Enfin le bâtiment vint en vue de la ville de Zanzibar, située sur l'île du même nom, et le 15 avril, à onze heures du matin, l laissa tomber l'ancre dans le port
L'île de Zanzibar appartient à l'imam de Mascate, allié de la France et de l'Angleterre, et c'est à coup sûr sa plus belle colonie. Le port reçoit un grand nombre de navires des contrées avoisinantes.
L'île n'est séparée de la côte africaine que par un canal dont la plus grande largeur n'excède pas trente milles [Douze lieues et demie].
Elle fait un grand commerce de gomme, d'ivoire, et surtout d'ébène, car Zanzibar est le grand marché d'esclaves. Là vient se concentrer tout ce butin conquis dans les batailles que les chefs de l'intérieur se livrent incessamment. Ce trafic s'étend aussi sur toute la côte orientale, et jusque sous les latitudes du Nil, et M G. Lejean y a vu faire ouvertement la traite sous pavillon français. Dès l'arrivée du Resolute, le consul anglais de Zanzibar vint à bord se mettre à la disposition du docteur, des projets duquel, depuis un mois, les journaux d'Europe l'avaient tenu au courant. Mais jusque-là il faisait partie de la nombreuse phalange des incrédules.
« Je doutais, dit-il en tendant la main à Samuel Fergusson, mais maintenant je ne doute plus. »
Il offrit sa propre maison au docteur, à Dick Kennedy, et naturellement au brave Joe.
Par ses soins, le docteur prit connaissance de diverses lettres qu'il avait reçues du capitaine Speke. Le capitaine et ses compagnons avaient eu à souffrir terriblement de la faim et du mauvais temps avant d'atteindre le pays d'Ugogo; ils ne s'avançaient qu'avec une extrême difficulté et ne pensaient plus pouvoir donner promptement de leurs nouvelles.
« Voilà des périls et des privations que nous saurons éviter, » dit le docteur.
Les bagages des trois voyageurs furent transportés à la maison du consul. On se disposait à débarquer le ballon sur la plage de Zanzibar; il y avait près du mât des signaux un emplacement favorable, auprès d'uneénorme construction qui l'eut abrité des vents d'est. Cette grosse tour, semblable à un tonneau dressé sur sa base, et près duquel la tonne d'Heidelberg n'eut été qu'un simple baril, servait de fort, et sur sa plate-forme veillaient des Beloutchis armés de lances, sorte de garnisaires fainéants et braillards.
Mais, lors du débarquement de l'aérostat, le consul fut averti que la population de l'île s'y opposerait par la force. Rien de plus aveugle que les passions fanatisées. La nouvelle de l'arrivée d'un chrétien qui devait s'enlever dans les airs fut reçue avec irritation; les nègres, plus émus que les Arabes, virent dans ce projet des intentions hostiles à leur religion; ils se. figuraient qu'on en voulait au soleil et à la lune. Or, ces deux astres sont un objet de vénération pour les peuplades africaines. On résolut donc de s'opposer à cette expédition sacrilège.

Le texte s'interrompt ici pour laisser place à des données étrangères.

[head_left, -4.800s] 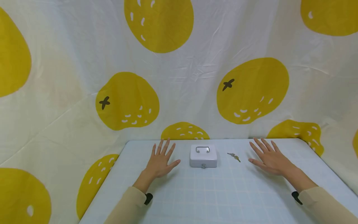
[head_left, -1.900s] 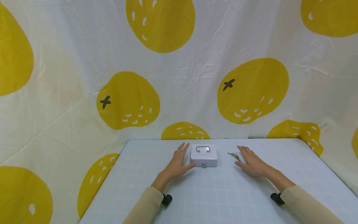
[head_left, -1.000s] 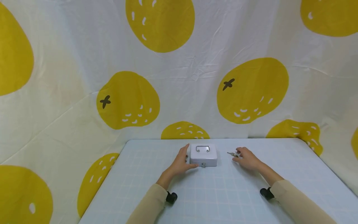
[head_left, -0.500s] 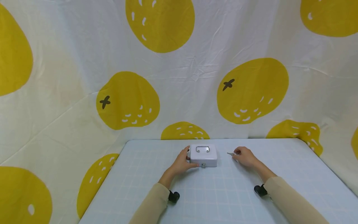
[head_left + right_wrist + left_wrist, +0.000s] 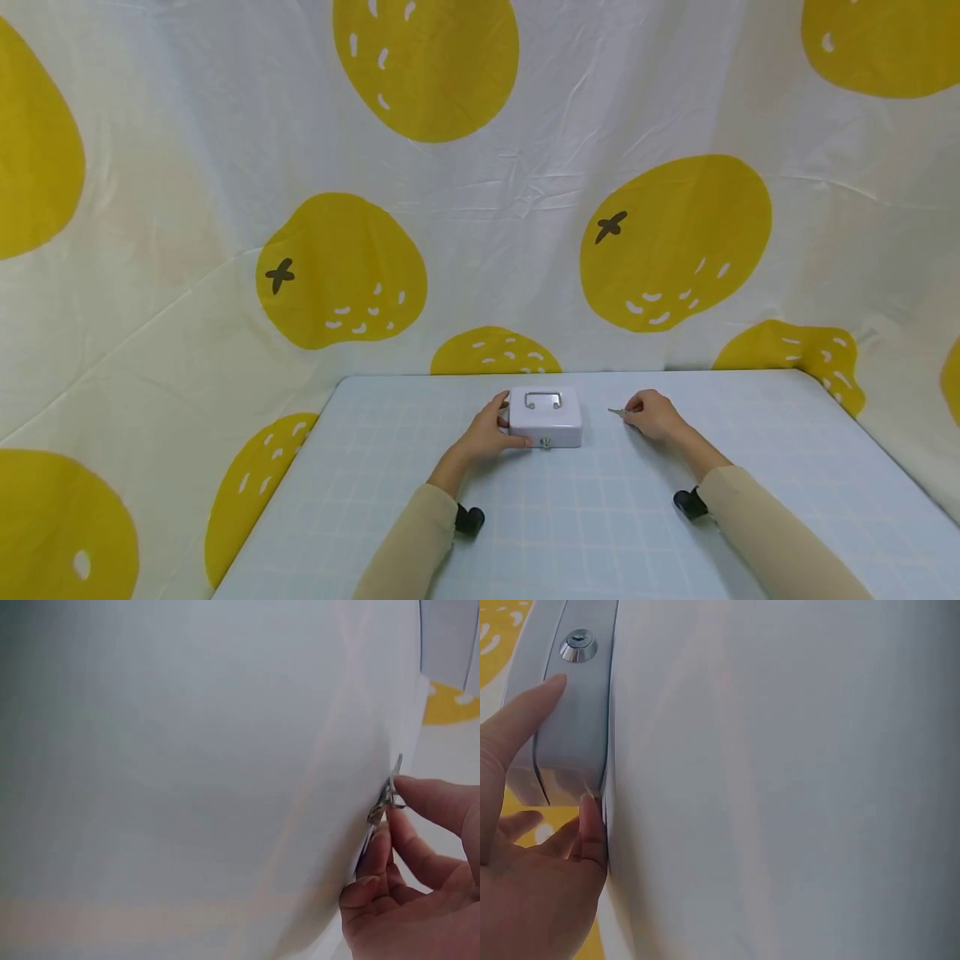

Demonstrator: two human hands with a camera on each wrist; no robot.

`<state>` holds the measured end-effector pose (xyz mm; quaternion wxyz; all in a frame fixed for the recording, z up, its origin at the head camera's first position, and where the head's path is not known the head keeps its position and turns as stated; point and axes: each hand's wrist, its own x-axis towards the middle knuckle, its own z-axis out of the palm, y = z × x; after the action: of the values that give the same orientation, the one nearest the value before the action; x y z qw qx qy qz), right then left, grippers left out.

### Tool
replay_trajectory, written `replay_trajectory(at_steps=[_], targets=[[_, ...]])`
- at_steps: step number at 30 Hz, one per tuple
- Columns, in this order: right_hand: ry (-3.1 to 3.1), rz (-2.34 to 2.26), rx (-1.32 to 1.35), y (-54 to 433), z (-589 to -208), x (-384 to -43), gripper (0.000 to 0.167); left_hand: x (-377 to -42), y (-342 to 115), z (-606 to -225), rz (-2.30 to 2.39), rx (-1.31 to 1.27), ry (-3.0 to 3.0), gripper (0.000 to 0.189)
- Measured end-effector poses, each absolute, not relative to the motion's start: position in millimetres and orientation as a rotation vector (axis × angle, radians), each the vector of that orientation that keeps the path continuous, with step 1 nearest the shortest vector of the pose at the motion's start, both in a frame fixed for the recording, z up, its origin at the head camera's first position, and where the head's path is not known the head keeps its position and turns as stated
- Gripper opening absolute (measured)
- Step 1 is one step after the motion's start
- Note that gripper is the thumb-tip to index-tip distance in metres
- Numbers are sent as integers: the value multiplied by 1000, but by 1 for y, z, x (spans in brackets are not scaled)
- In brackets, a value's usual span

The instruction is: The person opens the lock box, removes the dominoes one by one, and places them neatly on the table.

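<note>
A small white cash box (image 5: 545, 432) stands on the table with its lid down and a metal handle (image 5: 543, 397) lying on top. My left hand (image 5: 482, 435) grips its left end. In the left wrist view, the thumb (image 5: 531, 712) presses the front below the round keyhole lock (image 5: 578, 646), and the other fingers are at the end wall, partly hidden. To the right of the box, my right hand (image 5: 655, 416) pinches the keys (image 5: 387, 799) between thumb and fingers. One key blade (image 5: 616, 412) points left towards the box; the rest is mostly covered by the fingers.
The table (image 5: 570, 533) has a pale blue checked cover. Behind it hangs a white curtain (image 5: 480, 250) printed with large yellow fruit, close to the table's back edge. A dark wrist camera (image 5: 469, 521) sits below the left hand, another (image 5: 689, 504) below the right.
Both hands have come inward from their spread, flat pose. The left has taken hold of the box's left end; the right has closed its fingers on the keys. The box has stayed in place.
</note>
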<state>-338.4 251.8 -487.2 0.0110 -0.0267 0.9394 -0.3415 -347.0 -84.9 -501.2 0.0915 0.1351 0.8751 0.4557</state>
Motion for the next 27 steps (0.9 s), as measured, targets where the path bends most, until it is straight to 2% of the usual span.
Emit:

Le consul, instruit de ces dispositions, en conféra avec le docteur Fergusson et le commandant Pennet. Celui-ci ne voulait pas reculer devant des menaces; mais son ami lui fit entendre raison à ce sujet.
« Nous finirons certainement par l'emporter lui dit-il; les garnisaires mêmes de l'iman nous prêteraient main-forte; au besoin; mais, mon cher commandant, un accident est vite arrivé; il suffirait d'un mauvais coup pour causer au ballon un accident irréparable, et le voyage serait compromis sans remise; il faut donc agir avec de grandes précautions.
--Mais que faire? Si nous débarquons sur la côte d'Afrique, nous rencontrerons les mêmes difficultés! Que faire?
--Rien n'est plus simple, répondit. le consul. Voyez ces îles situées au delà du port; débarquez votre aérostat dans l'une d'elles, entourez-vous d'une ceinture de matelots, et vous n'aurez aucun risque à courir:
--Parfait, dit le docteur, et nous serons à notre aise pour achever nos préparatifs.
Le commandant se rendit à ce conseil. Le Resolute s'approcha de l'île de Koumbeni. Pendant la matinée du 16 avril, le ballon fut mis en sûreté au milieu d'une clairière, entre les grands bois dont le sol est hérissé.